Task statement: Below is a listing. Copy each line of it that holds the word "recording".
---
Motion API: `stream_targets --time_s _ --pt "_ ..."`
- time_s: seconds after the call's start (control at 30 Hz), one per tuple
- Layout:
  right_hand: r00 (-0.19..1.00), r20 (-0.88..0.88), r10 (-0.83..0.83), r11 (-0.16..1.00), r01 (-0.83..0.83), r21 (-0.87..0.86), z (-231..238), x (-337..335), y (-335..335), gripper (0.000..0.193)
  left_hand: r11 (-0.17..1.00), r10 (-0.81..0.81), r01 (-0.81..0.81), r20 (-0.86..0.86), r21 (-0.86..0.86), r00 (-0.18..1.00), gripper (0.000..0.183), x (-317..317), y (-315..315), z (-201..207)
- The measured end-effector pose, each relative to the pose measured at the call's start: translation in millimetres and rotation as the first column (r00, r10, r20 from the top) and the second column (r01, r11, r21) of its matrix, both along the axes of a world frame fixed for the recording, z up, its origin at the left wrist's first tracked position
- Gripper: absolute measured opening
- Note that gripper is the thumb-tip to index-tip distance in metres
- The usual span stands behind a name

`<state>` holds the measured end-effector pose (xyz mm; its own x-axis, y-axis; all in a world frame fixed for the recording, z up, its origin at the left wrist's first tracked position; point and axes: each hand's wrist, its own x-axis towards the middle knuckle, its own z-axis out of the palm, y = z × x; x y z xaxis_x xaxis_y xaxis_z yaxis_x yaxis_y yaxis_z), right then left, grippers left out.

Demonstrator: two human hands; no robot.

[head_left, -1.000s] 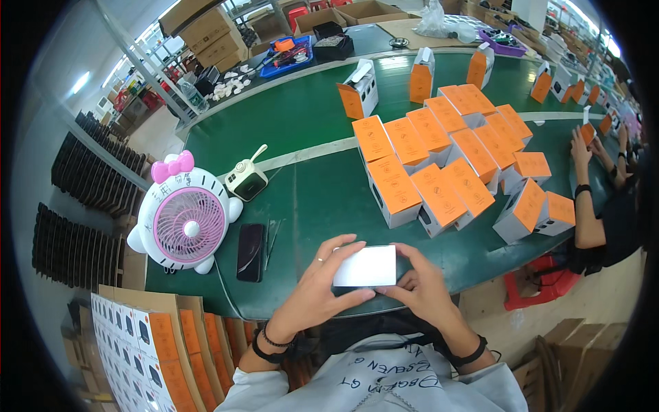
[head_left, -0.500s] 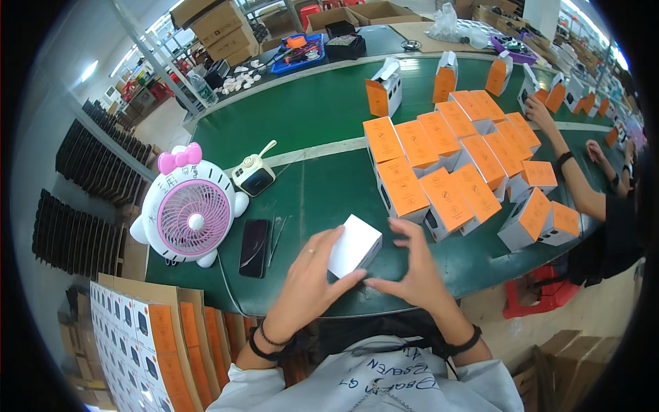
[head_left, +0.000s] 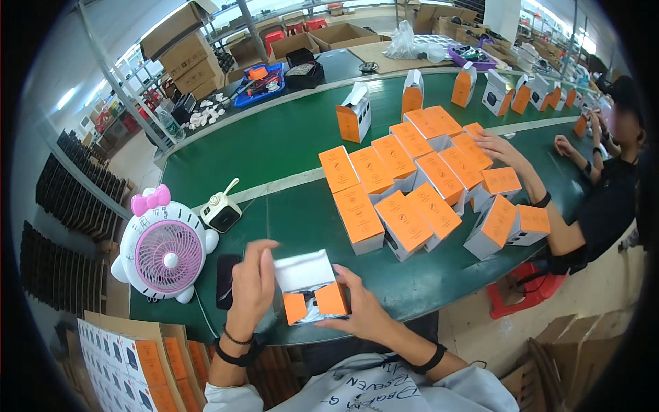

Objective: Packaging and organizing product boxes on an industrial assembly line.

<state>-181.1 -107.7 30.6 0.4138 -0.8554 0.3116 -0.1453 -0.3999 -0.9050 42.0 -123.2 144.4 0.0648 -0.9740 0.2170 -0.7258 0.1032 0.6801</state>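
Note:
Both of my hands hold a small white carton (head_left: 304, 273) with orange end flaps over the near edge of the green table (head_left: 288, 137). My left hand (head_left: 251, 285) grips its left side, fingers curled over the top. My right hand (head_left: 357, 310) supports it from below and on the right. The two orange flaps at the near end stand open, and something white shows inside. A cluster of several orange-topped white boxes (head_left: 419, 182) lies on the table beyond it.
A white and pink desk fan (head_left: 163, 250), a black phone (head_left: 226, 280) and a small white cube device (head_left: 221, 213) sit at the left. Stacked boxes in a carton (head_left: 130, 367) are at lower left. Another person's hand (head_left: 495, 144) reaches into the orange boxes from the right.
The carton was turned so its open orange-flapped end faces me, and both hands shifted left with it. The other person's arm reached further into the pile of boxes.

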Motion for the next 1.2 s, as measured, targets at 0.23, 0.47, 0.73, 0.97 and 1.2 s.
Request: stream_targets --time_s 0.23,0.47,0.73,0.97,1.2 --pt "0.992 -0.025 -0.125 0.991 0.126 0.043 44.9 5.4 14.4 0.1 0.992 0.03 -0.054 -0.209 -0.113 0.977 0.02 6.2 50.0 -35.7" --pt "0.968 0.194 -0.157 0.984 0.137 0.114 30.5 1.3 18.8 0.06 0.998 0.012 -0.002 -0.148 0.067 0.989 0.059 -20.7 71.8 -39.4" --pt "0.971 0.117 -0.207 0.977 0.199 0.079 -6.6 13.0 22.9 0.043 0.984 0.103 -0.004 -0.551 0.178 0.828 0.02 -0.2 69.5 -39.3" --pt "0.944 0.14 -0.299 0.95 0.28 0.138 19.8 -16.3 9.9 0.043 0.993 0.115 -0.064 -0.771 0.096 0.626 0.014 11.3 17.1 -38.0" --pt "0.752 -0.052 -0.657 0.697 0.579 -0.423 50.5 -66.9 -19.7 0.058 0.968 0.01 -0.188 -0.729 -0.163 0.684 0.019 45.0 -159.8 -21.6"
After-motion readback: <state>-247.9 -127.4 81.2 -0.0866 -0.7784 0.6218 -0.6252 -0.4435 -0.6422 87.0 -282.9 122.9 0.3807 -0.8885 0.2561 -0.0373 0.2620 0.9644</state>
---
Solution to this exercise:
- The measured end-effector pose, each relative to the pose measured at the call's start: translation in millimetres and rotation as the first column (r00, r10, r20 from the top) and the second column (r01, r11, r21) of its matrix, both along the axes of a world frame fixed for the recording, z up, its origin at the left wrist's first tracked position
`<state>` holds the measured end-effector pose (xyz mm; its own x-axis, y-axis; all in a world frame fixed for the recording, z up, its origin at the left wrist's first tracked position; point and axes: each hand's wrist, its own x-axis towards the middle knuckle, its own z-axis out of the palm, y = z × x; x y z xaxis_x xaxis_y xaxis_z yaxis_x yaxis_y yaxis_z), right then left, grippers left out.

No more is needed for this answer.